そうして、コロニーの北の方まで歩いた俺達は、先ほど別れたロネリーと合流した。
「ダレンさ~ん!! ご無事ですか?」
あまり炎が広がっていないコロニーの北側から姿を現した彼女は、ファングに乗ったまま、俺達の元にやってくる。
「ロネリー。入ってきて大丈夫だったのか? まだ山賊が残ってるかもしれないから、危ないぞ?」
「大丈夫ですよ。コロニーの周りを見て回ったんですが、多くの山賊達はファングの姿を見た途端、すぐに逃げていったので」
「なるほど」
ロネリーが初めてファングを見た時の様子を思い出した俺は、1人で納得した。
きっと、山の外の人々にとって、ファングはとても珍しい存在なんだろう。
どおりで山賊の数が思ったよりも少なかった訳だ。
すると、いつの間にか俺の頭の上によじ登っていたらしいノームが、辺りを見渡しながら告げる。

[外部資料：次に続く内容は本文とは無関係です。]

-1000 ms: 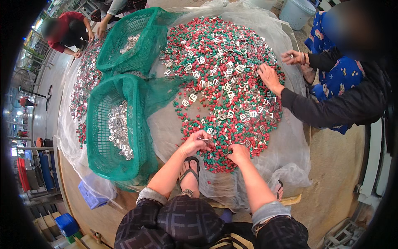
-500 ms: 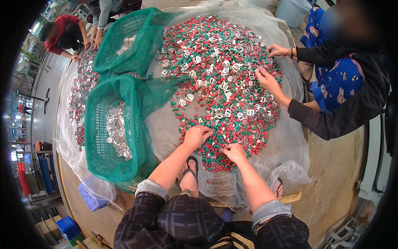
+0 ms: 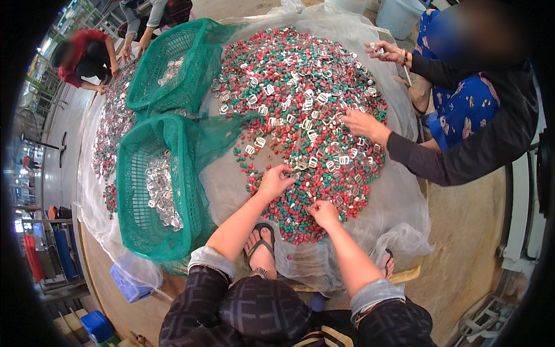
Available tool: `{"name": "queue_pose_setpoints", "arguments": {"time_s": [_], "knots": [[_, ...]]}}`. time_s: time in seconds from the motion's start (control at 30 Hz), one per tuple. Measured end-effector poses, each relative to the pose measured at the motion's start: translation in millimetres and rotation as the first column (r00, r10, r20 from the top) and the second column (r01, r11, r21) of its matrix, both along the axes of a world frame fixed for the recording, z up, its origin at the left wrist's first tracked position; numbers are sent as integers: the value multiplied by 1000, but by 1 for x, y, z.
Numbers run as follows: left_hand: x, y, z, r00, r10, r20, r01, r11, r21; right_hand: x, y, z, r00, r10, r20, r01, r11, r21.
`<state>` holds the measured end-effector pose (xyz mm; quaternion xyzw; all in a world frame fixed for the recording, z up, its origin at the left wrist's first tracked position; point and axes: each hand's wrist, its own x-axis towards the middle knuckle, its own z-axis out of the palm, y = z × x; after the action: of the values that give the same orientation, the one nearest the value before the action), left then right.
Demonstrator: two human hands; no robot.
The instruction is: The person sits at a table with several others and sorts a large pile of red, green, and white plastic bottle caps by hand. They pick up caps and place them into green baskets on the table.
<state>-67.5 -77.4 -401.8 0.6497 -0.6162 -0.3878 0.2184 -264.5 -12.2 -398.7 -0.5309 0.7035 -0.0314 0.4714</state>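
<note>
A wide heap of small red, green and white pieces [image 3: 289, 222] lies in front of me, with silvery slider buckles [image 3: 260, 142] scattered through it. My left hand [image 3: 276, 181] is over the near left part of the heap, fingers pinched together; what is in them is too small to make out. Close by on the right, my right hand [image 3: 325, 214] is also closed in a pinch just above the pieces, its fingertips hiding whatever they hold. Left of the heap, a green mesh-lined basket [image 3: 130, 191] contains many silvery buckles.
A second green basket [image 3: 144, 89] with buckles stands behind the first. White netting [image 3: 399, 214] lies under the heap. At the right, a co-worker's hand [image 3: 367, 126] reaches into the pieces; their other hand holds buckles. Two more people work at a second heap [image 3: 113, 133], far left.
My left hand has moved slightly up and away from me over the heap. My right hand stays nearly in place. The co-worker's far hand has lifted off the heap with buckles.
</note>
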Motion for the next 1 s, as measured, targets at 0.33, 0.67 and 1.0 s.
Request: {"name": "queue_pose_setpoints", "arguments": {"time_s": [0.33, 0.67, 1.0], "knots": [[-2, 5, 4, 937, 74, -340, 30, 956, 291, -6, 0, -15, 827, -377, 418, 351, 926, 141], [-5, 37, 18, 600, 308, -738, 212, 829, 518, 17, -16, 31, 591, -436, 679, 322, 899, 297], [34, 55, 33, 663, 395, -636, -44, 869, 494, 9, -16, 27, 652, -339, 678, 153, 935, 321]]}}
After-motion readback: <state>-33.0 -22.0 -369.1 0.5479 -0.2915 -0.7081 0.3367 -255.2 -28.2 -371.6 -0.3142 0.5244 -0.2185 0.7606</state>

「おいロネリー。ここの住人はどこに行ったんだ? オイラが見た限りじゃ、さっきの女以外、このあたりには誰もいないみたいだぜ?」
「あぁ、それなら安心してください。きっと、シェルターに避難してるんだと思います」
「シェルター?」
「はい。このあたりは魔物や賊が良く出るので、避難するために地下道を掘ってあるんです」
「こんなことが頻繁に起きてるのか?」
「そうですね。でも、今回はいつもより大掛かりな襲撃でした。建物まで燃やされることはあまりないんです」
「そうなのか……。なぁダレン。オイラ達が思ってた以上に、山の外は危険だったみたいだな」
「らしいな」
「何を言ってるんですか!? 山の中の方が危険に決まってるじゃないですか!!」
俺とノームの会話をすぐに否定したロネリー。
そんな彼女の言葉を聞いた俺は、釈然としない感情を抱きながら、言葉を飲み込んだ。
「えっと、まぁ取り敢えずはこれで、コロニーを助けることができたってことだよな?」
「あ、えっと。そうですね。ありがとうございました」
「それじゃあ、俺達はこれで」
「ちょ、ちょっと待って下さい!!」
ロネリーとの間に大きな常識の差を感じた俺が、何事も無い内に退散しようと踵を返した途端。
彼女は焦りを滲ませた声で、俺を引き留めた。
ご丁寧にも、俺の右手を両手で握りしめながら、例の碧い瞳で見つめてくる。
「ダレンさん。その、助けてもらってばかりで申し訳ないのですが、私と一緒に来てくれませんか?」
「え……っと、どこに?」
「シェルターです。コロニーの皆に、ダレンさんのことを紹介したいんです」
「いや、良いよ別に」
「お願いします!!」
「……」
再び懇願してくるロネリーを前にした俺は、深いため息を吐きながら空を見上げた。
突き抜けるような清々しい青空を、黒い煙が蹂躙してしまっている。
そんな光景を見上げながら少し考え込んだ俺は、ふと、さっきロネリーと約束したことを思い出した。
「はぁ。そう言えば、ノームの名前を呼んじゃいけない理由を聞いてなかったな」
「そ、そうです!! それもお伝えしたかったんです!!」
俺の呟きを聞いたロネリーが、取って付けたように賛同する。
多分、彼女も今の今まで忘れていた違いない。
そう思った俺は、小さな苦笑いを浮かべながらも、彼女の白い手を握り返したのだった。